Founded in Russia’s port city of Vladivostok in 1983 by frontman Ilya Lagutenko, the self-described “rockapops” group Mumiy Troll has translated remarkably well from one historical context to a drastically different one. But perhaps even more extraordinary is the band’s proven ability to redefine “Russian music” for a wide-ranging global audience, most recently with the new self-released, five-song Paradise Ahead EP (which features the band's first track sung in English). That’s no easy feat (thanks, bands like t.A.T.u.). The A.V. Club recently got in touch with Lagutenko to discuss the band's upcoming U.S. tour (which includes a show at First Avenue on Friday Night) but wound up talking about grandmas, submarines, and the Kama Sutra.
The A.V. Club: Do you prefer English or Russian for this interview?
Ilya Lagutenko: We should also consider Chinese. [Lagutenko is fluent in Mandarin.] And I’ve done interviews in Japanese, though I don’t know a word of it.
AVC: Improvisation—a fine segue for talking about your live shows.
IL: [Laughs.] Those are always good experiments for myself and for the audience. Live music isn’t about singing a song exactly as it’s recorded on an album. It’s more about noises and sounds working together with music, with energy. It’s not about, you know, reading a book on Kama Sutra positions, then going to bed with your lover to experience “Page 1: Do this and that.” That’s not real life. In real life, if you feel it, you dive into it. It’s the same thing with music.
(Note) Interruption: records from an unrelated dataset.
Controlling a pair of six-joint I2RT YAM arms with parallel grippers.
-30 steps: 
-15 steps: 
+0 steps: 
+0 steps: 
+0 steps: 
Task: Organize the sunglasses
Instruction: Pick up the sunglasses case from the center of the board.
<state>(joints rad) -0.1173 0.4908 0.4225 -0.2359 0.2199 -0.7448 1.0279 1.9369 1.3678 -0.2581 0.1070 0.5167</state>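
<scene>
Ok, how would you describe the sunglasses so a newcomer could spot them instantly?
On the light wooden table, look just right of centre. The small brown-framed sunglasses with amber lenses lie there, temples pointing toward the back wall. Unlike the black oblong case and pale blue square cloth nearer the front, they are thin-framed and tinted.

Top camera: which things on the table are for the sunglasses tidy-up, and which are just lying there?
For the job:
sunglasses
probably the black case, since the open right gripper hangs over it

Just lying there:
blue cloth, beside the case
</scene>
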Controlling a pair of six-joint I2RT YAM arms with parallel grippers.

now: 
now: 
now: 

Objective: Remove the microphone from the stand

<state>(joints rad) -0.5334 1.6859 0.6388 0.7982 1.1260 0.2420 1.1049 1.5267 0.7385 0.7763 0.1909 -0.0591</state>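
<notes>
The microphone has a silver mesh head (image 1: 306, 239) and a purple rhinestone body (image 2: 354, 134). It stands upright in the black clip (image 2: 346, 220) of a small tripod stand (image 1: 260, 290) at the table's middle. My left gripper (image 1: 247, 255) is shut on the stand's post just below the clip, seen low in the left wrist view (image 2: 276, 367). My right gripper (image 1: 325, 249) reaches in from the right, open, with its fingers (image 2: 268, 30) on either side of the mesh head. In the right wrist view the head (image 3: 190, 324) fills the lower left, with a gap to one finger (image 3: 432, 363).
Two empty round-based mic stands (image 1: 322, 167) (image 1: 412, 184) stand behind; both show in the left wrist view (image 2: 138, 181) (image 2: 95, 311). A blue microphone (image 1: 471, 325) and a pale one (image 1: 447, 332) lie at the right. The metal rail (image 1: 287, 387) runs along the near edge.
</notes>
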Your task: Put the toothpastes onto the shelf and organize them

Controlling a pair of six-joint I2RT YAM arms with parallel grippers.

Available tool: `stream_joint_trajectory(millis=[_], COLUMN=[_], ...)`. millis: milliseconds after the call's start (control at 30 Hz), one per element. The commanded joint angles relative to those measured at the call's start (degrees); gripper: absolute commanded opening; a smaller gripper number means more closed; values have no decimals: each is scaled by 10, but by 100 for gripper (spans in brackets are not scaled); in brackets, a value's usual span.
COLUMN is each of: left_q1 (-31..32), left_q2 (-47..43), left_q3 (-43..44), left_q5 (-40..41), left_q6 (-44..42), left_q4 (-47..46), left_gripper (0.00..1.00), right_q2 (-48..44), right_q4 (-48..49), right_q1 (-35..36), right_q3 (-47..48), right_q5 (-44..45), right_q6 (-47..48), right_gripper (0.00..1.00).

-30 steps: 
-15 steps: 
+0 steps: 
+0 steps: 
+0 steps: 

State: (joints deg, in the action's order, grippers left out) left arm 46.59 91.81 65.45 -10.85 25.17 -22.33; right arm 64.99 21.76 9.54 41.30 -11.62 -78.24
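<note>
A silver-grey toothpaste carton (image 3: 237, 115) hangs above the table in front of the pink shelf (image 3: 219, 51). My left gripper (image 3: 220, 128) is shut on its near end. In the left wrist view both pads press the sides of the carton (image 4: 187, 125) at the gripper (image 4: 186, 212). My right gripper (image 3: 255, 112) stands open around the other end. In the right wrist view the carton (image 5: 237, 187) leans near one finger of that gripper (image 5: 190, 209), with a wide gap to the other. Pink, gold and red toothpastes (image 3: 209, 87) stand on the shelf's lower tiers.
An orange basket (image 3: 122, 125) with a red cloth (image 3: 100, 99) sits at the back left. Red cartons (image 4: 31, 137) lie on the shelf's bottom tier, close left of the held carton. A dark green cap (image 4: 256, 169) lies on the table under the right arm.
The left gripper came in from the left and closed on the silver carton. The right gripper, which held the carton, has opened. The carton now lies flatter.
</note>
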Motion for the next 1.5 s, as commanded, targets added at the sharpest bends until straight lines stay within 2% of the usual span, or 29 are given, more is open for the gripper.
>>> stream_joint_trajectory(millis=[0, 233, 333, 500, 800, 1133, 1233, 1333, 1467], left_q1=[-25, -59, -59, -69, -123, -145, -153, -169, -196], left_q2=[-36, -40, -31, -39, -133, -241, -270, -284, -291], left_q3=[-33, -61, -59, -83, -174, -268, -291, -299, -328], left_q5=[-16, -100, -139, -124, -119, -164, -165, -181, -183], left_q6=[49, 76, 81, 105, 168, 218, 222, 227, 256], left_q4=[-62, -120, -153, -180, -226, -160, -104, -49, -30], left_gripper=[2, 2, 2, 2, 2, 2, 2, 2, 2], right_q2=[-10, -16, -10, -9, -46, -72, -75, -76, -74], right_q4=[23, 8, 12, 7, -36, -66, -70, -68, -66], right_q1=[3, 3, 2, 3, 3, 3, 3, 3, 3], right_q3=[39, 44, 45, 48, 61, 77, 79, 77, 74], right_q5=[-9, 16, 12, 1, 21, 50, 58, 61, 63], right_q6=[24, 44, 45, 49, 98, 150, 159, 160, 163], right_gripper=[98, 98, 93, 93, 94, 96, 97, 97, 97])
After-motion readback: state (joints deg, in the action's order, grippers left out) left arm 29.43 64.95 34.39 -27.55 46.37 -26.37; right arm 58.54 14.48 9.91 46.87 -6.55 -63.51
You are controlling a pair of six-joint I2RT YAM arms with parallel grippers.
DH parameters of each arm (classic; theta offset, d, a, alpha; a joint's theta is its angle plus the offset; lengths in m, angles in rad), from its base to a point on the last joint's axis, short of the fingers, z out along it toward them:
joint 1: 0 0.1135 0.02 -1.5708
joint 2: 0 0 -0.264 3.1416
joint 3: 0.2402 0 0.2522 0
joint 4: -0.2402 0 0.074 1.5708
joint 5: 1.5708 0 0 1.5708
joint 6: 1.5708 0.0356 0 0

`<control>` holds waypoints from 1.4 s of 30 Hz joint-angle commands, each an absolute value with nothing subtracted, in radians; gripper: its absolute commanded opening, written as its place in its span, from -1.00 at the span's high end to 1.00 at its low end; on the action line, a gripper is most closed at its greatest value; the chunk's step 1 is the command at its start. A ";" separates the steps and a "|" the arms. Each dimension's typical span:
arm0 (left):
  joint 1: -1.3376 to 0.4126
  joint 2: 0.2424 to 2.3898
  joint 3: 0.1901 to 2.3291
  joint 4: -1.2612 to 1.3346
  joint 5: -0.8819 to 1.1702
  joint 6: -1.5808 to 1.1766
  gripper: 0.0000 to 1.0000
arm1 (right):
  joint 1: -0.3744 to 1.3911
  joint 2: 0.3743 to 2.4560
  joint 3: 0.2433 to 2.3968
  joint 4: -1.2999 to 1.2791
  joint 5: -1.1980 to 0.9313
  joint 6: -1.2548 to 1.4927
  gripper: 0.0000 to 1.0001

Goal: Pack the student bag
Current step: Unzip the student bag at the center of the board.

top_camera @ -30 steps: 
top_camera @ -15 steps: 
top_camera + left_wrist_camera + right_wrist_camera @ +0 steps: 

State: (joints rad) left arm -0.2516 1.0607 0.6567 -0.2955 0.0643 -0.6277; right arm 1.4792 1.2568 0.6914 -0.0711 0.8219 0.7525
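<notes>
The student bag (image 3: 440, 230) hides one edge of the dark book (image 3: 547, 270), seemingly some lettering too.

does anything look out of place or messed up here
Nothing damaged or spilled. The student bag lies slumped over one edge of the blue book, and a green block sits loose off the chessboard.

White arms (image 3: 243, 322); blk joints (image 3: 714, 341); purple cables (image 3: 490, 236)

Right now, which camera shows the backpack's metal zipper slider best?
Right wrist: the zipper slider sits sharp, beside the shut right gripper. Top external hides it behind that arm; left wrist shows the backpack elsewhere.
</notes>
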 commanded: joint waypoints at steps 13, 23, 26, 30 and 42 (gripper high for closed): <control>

AVC: Nevertheless, if your album is a Kama Sutra book, it's certainly well-edited—there’s a certain poetry and narrative to your lyrics. They’re premeditated. Russian critics, in particular, note this.
IL: I never thought of it that way, but hell yes! I do feel I’m a kind of poet. But why and where the lyrics come from, I still don’t know. Someone up in heaven or in the depths of the ocean is giving me all those words. [Laughs.] I’m not a storyteller, as in “A person goes from A to Z and this and that happens to him.” I’m more about emotions and—how to put it?—hallucinations without drugs.